A rod that suddenly starts moving in certain places or a pendulum that starts going round in circles, dowsing manifestations are quite amazing. But what is dowsing, the art that is often disputed, really all about and is it reliable?
Dowsing: from sticks to pendulums
Dowsing is a detection process based on the ability to perceive radiations emitted by certain bodies or objects.
The word comes from the Latin term "radius" (which means "ray") and the Greek "aesthesis" ("sensitivity" or "sensation"). It was created by a clergyman named Bouly and was definitively made official in 1930.
The word “dowsing” may be quite recent, but the practice of this art is ancestral. In Antiquity already, the Romans, the Greeks, and the Scythians used rods to practice this divination.
Later on, in the 15th century, the rod started to be used when looking for metals that were buried in the ground or for sources of groundwater. You have certainly already heard of "sorcerers" who were nothing other than seekers of sources of water.
Back then, the practice was called rhabdomancy (from the Greek word "rhabdos" - rod and "mancy"- divination). Miners were used to wearing a rod around their belt or on their hat to help them in their quest for metals.
For centuries, dowsing mainly confined itself to the search for water and metals.
But at the end of the 17th century, it started to be used again for divinatory purposes: to retrieve objects or people who had disappeared and even to find the answer to a specific question.

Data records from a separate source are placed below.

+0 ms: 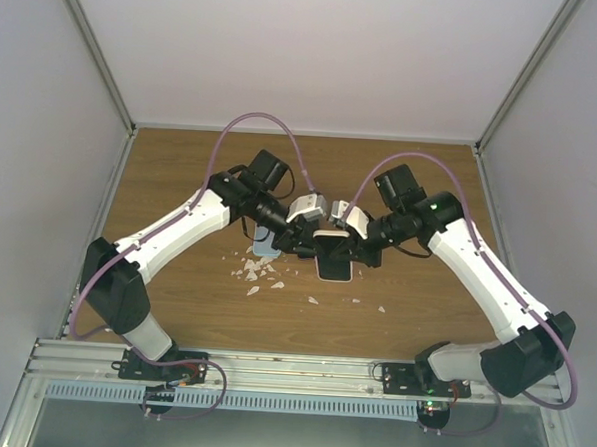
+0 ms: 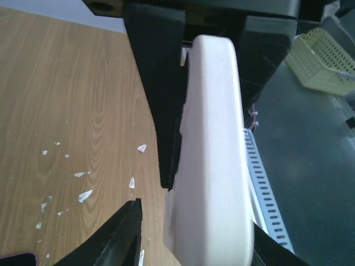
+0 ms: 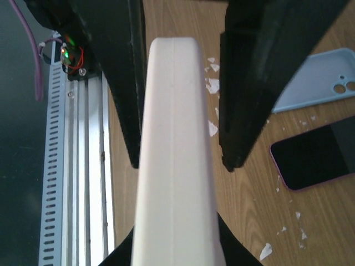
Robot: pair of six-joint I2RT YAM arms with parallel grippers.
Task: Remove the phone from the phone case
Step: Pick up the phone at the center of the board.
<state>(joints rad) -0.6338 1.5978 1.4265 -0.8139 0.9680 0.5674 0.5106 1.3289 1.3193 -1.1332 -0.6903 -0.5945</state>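
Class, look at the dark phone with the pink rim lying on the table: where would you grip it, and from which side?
Probably its two long pink edges, jaws coming straight down from above. The phone lies flat, screen up, on the table, so only those thin edges offer opposing faces.

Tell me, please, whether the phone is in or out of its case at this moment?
Out. In the right wrist view the dark phone lies flat on the table, apart from the empty light-blue case beside it.

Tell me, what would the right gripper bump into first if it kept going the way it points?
With the white case in its grip, the right gripper would probably hit the wooden table right below, though depth is hard to judge.
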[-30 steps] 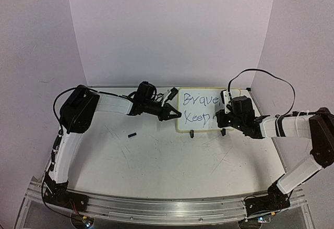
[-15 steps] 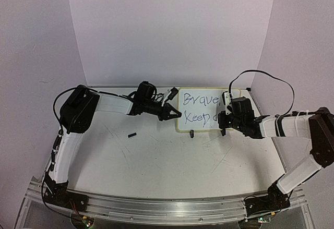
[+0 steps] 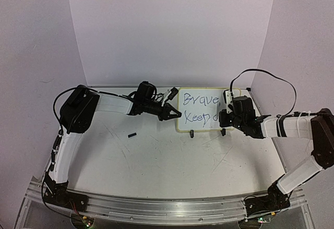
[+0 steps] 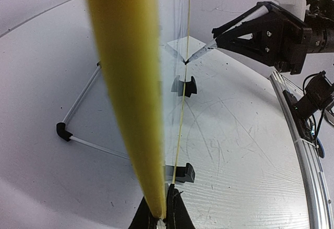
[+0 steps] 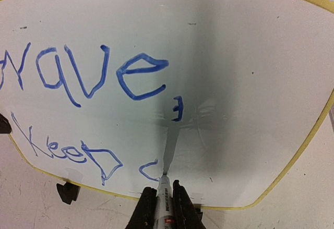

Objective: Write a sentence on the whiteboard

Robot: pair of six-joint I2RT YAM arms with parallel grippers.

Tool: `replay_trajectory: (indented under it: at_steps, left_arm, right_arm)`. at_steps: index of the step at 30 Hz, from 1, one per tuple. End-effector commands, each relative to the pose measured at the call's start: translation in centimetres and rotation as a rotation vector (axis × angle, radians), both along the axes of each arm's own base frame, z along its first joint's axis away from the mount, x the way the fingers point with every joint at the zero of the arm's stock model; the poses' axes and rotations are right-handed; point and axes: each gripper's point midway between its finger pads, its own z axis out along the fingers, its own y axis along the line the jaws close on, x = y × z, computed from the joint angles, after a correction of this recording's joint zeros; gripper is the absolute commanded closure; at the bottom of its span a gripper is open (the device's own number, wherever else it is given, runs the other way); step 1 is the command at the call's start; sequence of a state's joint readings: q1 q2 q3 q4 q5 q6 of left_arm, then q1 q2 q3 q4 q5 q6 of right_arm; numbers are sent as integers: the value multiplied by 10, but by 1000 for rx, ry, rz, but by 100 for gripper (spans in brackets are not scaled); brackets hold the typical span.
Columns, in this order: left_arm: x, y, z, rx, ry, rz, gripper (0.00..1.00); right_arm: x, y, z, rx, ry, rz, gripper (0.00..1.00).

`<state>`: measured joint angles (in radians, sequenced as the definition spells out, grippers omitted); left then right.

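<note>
Two arms at work on the far half of the tabletop (image 3: 167,161), one at each end of the whiteboard (image 3: 201,109).

- Whiteboard: stands on its long near edge at far right of centre, written face toward the arms. Two black clip feet (image 3: 192,133) under the near edge, touching the tabletop. Cream-yellow rim all round.
- Left end effector (image 4: 162,213): fingers closed tight on the board's left edge, yellow rim pinched between them. The left wrist view looks straight along that rim.
- Right end effector (image 5: 163,190): fingers clamped on a marker (image 5: 163,205) and pointed at the lower right part of the written face. The marker tip meets the board just beside a short blue curved stroke.
- Writing, blue ink: top line reads "Brave" with a small mark after it. The second line reads "Keep", then the curved stroke, an unfinished letter. Right part of the board is bare white.
- Behind the board, seen from the left wrist: thin wire frame (image 4: 63,131) with a black corner piece, lying on the tabletop.
- Small dark oblong item (image 3: 132,134) on the tabletop, left of the board and well apart from it; too small to identify.
- Tabletop white, heavily scratched.
</note>
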<state>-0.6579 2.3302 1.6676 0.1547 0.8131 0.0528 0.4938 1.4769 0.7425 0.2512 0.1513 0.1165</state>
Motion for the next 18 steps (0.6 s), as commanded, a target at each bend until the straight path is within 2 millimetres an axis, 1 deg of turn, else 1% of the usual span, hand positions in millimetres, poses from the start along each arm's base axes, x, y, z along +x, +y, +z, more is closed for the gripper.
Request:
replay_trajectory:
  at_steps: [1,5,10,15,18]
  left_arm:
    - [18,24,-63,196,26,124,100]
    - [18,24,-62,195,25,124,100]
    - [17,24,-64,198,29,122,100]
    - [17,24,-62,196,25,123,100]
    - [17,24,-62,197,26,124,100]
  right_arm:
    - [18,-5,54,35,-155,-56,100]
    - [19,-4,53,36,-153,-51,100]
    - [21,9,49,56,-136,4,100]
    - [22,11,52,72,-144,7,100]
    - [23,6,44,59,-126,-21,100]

It is at this time that a second dowsing tool started being used: the pendulum. Thanks to it, dowsing experiments quickly multiplied and this art became increasingly used.
How to explain dowsing?
According to experts, all objects, whether animate or inanimate, emit electromagnetic rays. Matter – whether liquid or solid – is a source of radiance. Therefore, invisible emanations and gigantic electromagnetic fields permanently surround us wherever we may be.
But, most of the time, we are simply unable to perceive them. Our "internal captures" are not adapted to receiving their signals.
These rays can only be perceived when dowsing tools or a supernatural gift are used.
Dowsing, by the way, is often considered to be an extrasensory perception. Indeed, being dowsing-sensitive, i.e. being able to perceive radiance is not something everybody can do.
Today, dowsers use this practice to identify a source of water that could be found in an unchartered ground, to retrieve objects, to find people who have disappeared and, in some cases, to make a medical diagnosis.
However, it must be acknowledged that even the most renowned experts haven’t been able to entirely explain this phenomenon and dowsing practices are still shrouded in mystery.